Fessenden Reginald
Avec brio, Marconi avait inventé la radio sous forme TSF. Mais c'est Reginald Aubrey Fessenden, né en 1866 dans une famille loyaliste de Milton-Est, dans le comté de Brome au Québec, puis expatrié aux états-Unis, qui réussit à la faire parler. Comme dans le cas d'Alexander Graham Bell, sa carrière de chercheur prend son essor dans le bouillon de culture scientifique américain. C'est à Pittsburgh qu'il commence à travailler sur la transmission de la parole par ondes électromagnétiques, au moment où les expériences de Marconi en Grande-Bretagne font la une de l'actualité mondiale. Or Fessenden considère que Marconi fait fausse route quand il assimile la transmission radio à l'effet coup de fouet: les ondes électromagnétiques seraient produites par des étincelles électriques assez fortes pour propager des impulsions dans l'air, mais entre les étincelles, il n'y aurait rien. Fessenden croit au contraire que les ondes radio sont continues, à la manière de la lumière projetée par la flamme d'une bougie. Si tel est le cas, il est possible de transmettre la parole, estime Fessenden. Il suffit d'en augmenter la fréquence. Dans son laboratoire de Pittsburgh, il parvient ainsi à moduler les ondes radio plusieurs milliers de fois par seconde.

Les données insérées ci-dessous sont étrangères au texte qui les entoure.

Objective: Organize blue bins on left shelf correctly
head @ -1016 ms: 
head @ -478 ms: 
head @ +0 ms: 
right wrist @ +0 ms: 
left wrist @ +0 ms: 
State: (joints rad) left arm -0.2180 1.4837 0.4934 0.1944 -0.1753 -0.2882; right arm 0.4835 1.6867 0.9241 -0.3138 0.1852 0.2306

C'est alors que le ministère de l'Agriculture américain lui offre d'aller expérimenter la TSF dans sa station météorologique de Cobb Island, petite île du Potomac. C'est là que le 23 décembre 1900, il procède à l'expérience historique: la première transmission sans fil de la voix humaine. Encouragé par son succès, Fessenden quittera le service du ministère de l'Agriculture en 1903, afin de créer sa propre entreprise, National Electric Signalling.
Fessenden savait que le téléphone recourait au principe des variations de courant pour transmettre la voix. Il décida de faire la même chose avec la radio. Il décida d'utiliser les variations d'un courant électrique en fonction de la voix et de moduler les ondes radio par ces variations. Pour ce faire, il suffisait de brancher un téléphone sur l'antenne. Le résultat sera une fréquence radio dont l'amplitude variera en fonction d'une fréquence audio. Fessenden avait inventé le principe de la modulation par amplitude (AM).
Restait à régler le problème pratique de la fréquence audio. Comment augmenter la fréquence de l'alternateur suffisamment pour amplifier la voix humaine jusqu'à lui faire traverser l'Atlantique? Les travaux durèrent trois ans. En 1906, une station avait été construite à Brant Rock, sur la côte du Massachusetts, et une autre à Machribanish, en écosse. Chaque installation était surmontée par une antenne de 130 mètres, coiffée d'une sorte de parasol. Le détecteur électrolytique était 2000 fois plus sensible que celui de Marconi. D'emblée, il parvint à effectuer des émissions TSF traversant l'Atlantique dans les deux sens, tandis que Marconi avait toujours dû se contenter d'émissions dans un sens. Mais le but visé, qui demeurait la voix, fut atteint presque par accident. En novembre, l'opérateur de la station écossaise eut la surprise de capter une émission expérimentale de radiotéléphonie entre Brant Rock et une plus petite station située 11 km plus loin sur la côte de la Nouvelle-Angleterre. Les premiers mots à traverser l'Atlantique par radio n'avaient rien d'historique: l'assistant de Fessenden expliquait à l'opérateur de la station subsidiaire comment faire marcher une dynamo. Et c'est finalement le soir de Noël 1906, depuis la station de Brant Rock, que Fessenden inventa les émissions de radio telles que nous les connaissons aujourd'hui.